----- Records shown

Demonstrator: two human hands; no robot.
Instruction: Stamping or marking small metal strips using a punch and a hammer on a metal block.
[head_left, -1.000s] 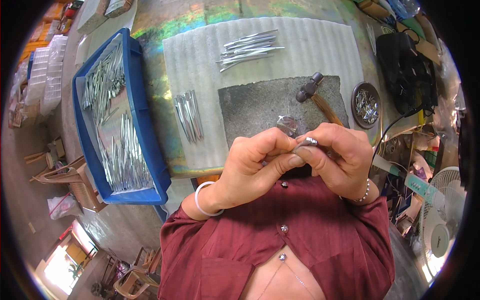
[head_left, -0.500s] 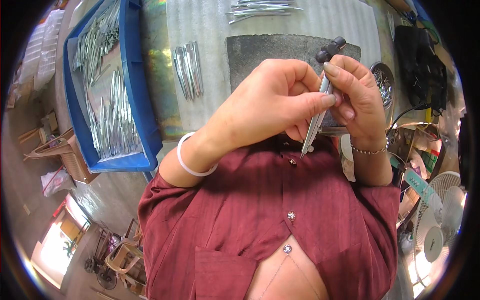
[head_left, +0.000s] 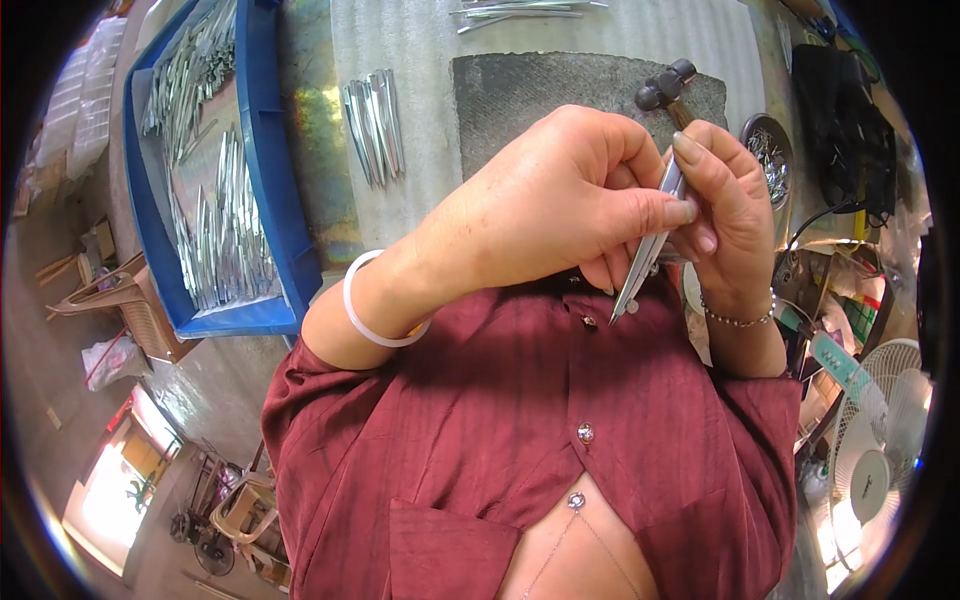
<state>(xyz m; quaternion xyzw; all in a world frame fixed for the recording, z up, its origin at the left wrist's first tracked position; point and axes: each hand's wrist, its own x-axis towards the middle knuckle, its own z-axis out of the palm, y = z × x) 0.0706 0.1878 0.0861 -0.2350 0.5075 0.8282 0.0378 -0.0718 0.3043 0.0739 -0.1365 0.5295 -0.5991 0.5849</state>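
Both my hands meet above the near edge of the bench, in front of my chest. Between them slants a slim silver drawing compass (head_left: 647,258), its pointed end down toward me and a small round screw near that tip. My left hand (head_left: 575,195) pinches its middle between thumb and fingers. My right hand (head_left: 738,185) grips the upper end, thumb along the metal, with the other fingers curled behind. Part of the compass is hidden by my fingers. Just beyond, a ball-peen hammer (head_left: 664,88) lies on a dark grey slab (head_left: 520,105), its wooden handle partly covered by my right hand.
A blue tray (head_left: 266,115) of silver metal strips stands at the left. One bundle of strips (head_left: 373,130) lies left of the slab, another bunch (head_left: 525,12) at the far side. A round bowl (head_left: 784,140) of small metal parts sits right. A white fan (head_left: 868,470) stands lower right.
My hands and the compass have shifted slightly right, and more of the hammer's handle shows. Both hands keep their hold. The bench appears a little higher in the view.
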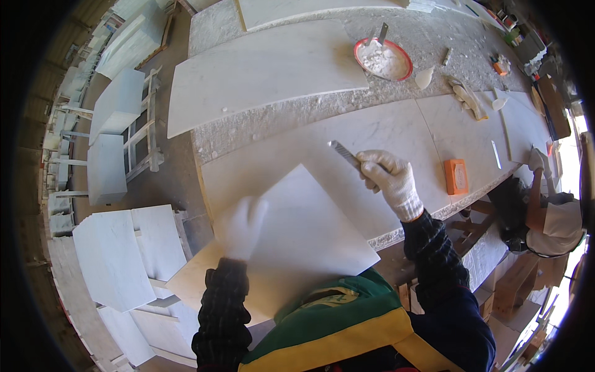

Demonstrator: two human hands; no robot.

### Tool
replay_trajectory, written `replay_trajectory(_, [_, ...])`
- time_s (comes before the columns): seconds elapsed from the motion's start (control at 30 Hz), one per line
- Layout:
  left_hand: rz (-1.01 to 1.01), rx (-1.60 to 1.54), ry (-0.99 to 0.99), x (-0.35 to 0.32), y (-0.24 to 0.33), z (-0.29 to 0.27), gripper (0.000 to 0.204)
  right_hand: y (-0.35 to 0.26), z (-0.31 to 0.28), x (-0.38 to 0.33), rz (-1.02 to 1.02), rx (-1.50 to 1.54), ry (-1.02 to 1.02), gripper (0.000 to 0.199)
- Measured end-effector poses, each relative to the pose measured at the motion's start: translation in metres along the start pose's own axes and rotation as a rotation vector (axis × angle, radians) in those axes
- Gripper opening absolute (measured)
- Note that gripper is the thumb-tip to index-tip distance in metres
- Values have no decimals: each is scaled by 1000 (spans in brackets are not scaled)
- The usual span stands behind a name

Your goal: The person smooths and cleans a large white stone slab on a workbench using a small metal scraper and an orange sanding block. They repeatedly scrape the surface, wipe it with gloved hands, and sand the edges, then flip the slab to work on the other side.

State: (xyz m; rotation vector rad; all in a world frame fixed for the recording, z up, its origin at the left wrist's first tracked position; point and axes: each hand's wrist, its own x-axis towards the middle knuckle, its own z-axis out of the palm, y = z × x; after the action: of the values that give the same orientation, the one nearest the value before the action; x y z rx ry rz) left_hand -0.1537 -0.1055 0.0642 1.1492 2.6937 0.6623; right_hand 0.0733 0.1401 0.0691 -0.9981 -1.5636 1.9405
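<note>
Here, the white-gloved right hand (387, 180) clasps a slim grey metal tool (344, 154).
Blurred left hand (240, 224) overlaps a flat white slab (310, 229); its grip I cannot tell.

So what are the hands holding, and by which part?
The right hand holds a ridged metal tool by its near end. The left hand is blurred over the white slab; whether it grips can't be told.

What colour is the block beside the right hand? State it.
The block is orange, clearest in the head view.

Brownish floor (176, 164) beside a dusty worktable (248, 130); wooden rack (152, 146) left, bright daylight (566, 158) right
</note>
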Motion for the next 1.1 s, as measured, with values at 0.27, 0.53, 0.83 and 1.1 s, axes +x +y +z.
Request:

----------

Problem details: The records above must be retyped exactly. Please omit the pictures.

Solution below:
Demonstrator: two human hands; no robot.
Instruction: Stamping or marking small metal strips using a punch and a hammer on a metal block.
[head_left, -1.000s] 
[head_left, -0.500s] 
[head_left, +0.000s] 
<state>(xyz m; quaternion xyzw; all in a world frame fixed for the recording, z up, its origin at the left wrist's first tracked position; point and axes: each hand's wrist, its own x-axis towards the middle knuckle, its own z-axis out of the palm, y = z × x) 0.0706 0.1878 0.0861 -0.2350 0.5075 0.8282 0.0378 -0.0718 0.3043 0.0739 -0.1365 0.5295 -0.5991 0.5849</state>
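Both my hands meet above the near edge of the bench, in front of my chest. Between them slants a slim silver drawing compass (head_left: 647,258), its pointed end down toward me and a small round screw near that tip. My left hand (head_left: 575,195) pinches its middle between thumb and fingers. My right hand (head_left: 738,185) grips the upper end, thumb along the metal, with the other fingers curled behind. Part of the compass is hidden by my fingers. Just beyond, a ball-peen hammer (head_left: 664,88) lies on a dark grey slab (head_left: 520,105), its wooden handle partly covered by my right hand.
A blue tray (head_left: 266,115) of silver metal strips stands at the left. One bundle of strips (head_left: 373,130) lies left of the slab, another bunch (head_left: 525,12) at the far side. A round bowl (head_left: 784,140) of small metal parts sits right. A white fan (head_left: 868,470) stands lower right.
My hands and the compass have shifted slightly right, and more of the hammer's handle shows. Both hands keep their hold. The bench appears a little higher in the view.
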
Demonstrator: two human hands; no robot.

### Tool
replay_trajectory, written `replay_trajectory(_, [_, ...])`
- time_s (comes before the columns): seconds elapsed from the motion's start (control at 30 Hz), one per line
- Layout:
  left_hand: rz (-1.01 to 1.01), rx (-1.60 to 1.54), ry (-0.99 to 0.99), x (-0.35 to 0.32), y (-0.24 to 0.33), z (-0.29 to 0.27), gripper (0.000 to 0.204)
  right_hand: y (-0.35 to 0.26), z (-0.31 to 0.28), x (-0.38 to 0.33), rz (-1.02 to 1.02), rx (-1.50 to 1.54), ry (-1.02 to 1.02), gripper (0.000 to 0.199)
- Measured end-effector poses, each relative to the pose measured at the motion's start: translation in metres along the start pose's own axes and rotation as a rotation vector (axis × angle, radians) in those axes
- Gripper opening absolute (measured)
- Note that gripper is the thumb-tip to index-tip distance in metres
- Values have no decimals: each is scaled by 1000 (spans in brackets are not scaled)
- The usual span stands behind a name

Your goal: The person smooths and cleans a large white stone slab on a workbench using a small metal scraper and an orange sanding block. They repeatedly scrape the surface, wipe it with gloved hands, and sand the edges, then flip the slab to work on the other side.

State: (xyz m; rotation vector rad; all in a world frame fixed for the recording, z up, its origin at the left wrist's first tracked position; point and axes: each hand's wrist, its own x-axis towards the middle knuckle, its own z-axis out of the palm, y = z × x; after the action: of the values that give the same orientation, the one nearest the value before the action; x y z rx ry rz) left_hand -0.1537 -0.1055 0.0642 1.1492 2.6937 0.6623; right_hand 0.0733 0.1401 0.0691 -0.9981 -1.5636 1.9405
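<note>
Here, the white-gloved right hand (387, 180) clasps a slim grey metal tool (344, 154).
Blurred left hand (240, 224) overlaps a flat white slab (310, 229); its grip I cannot tell.

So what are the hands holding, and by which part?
The right hand holds a ridged metal tool by its near end. The left hand is blurred over the white slab; whether it grips can't be told.

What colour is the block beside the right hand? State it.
The block is orange, clearest in the head view.

Brownish floor (176, 164) beside a dusty worktable (248, 130); wooden rack (152, 146) left, bright daylight (566, 158) right
</note>
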Motion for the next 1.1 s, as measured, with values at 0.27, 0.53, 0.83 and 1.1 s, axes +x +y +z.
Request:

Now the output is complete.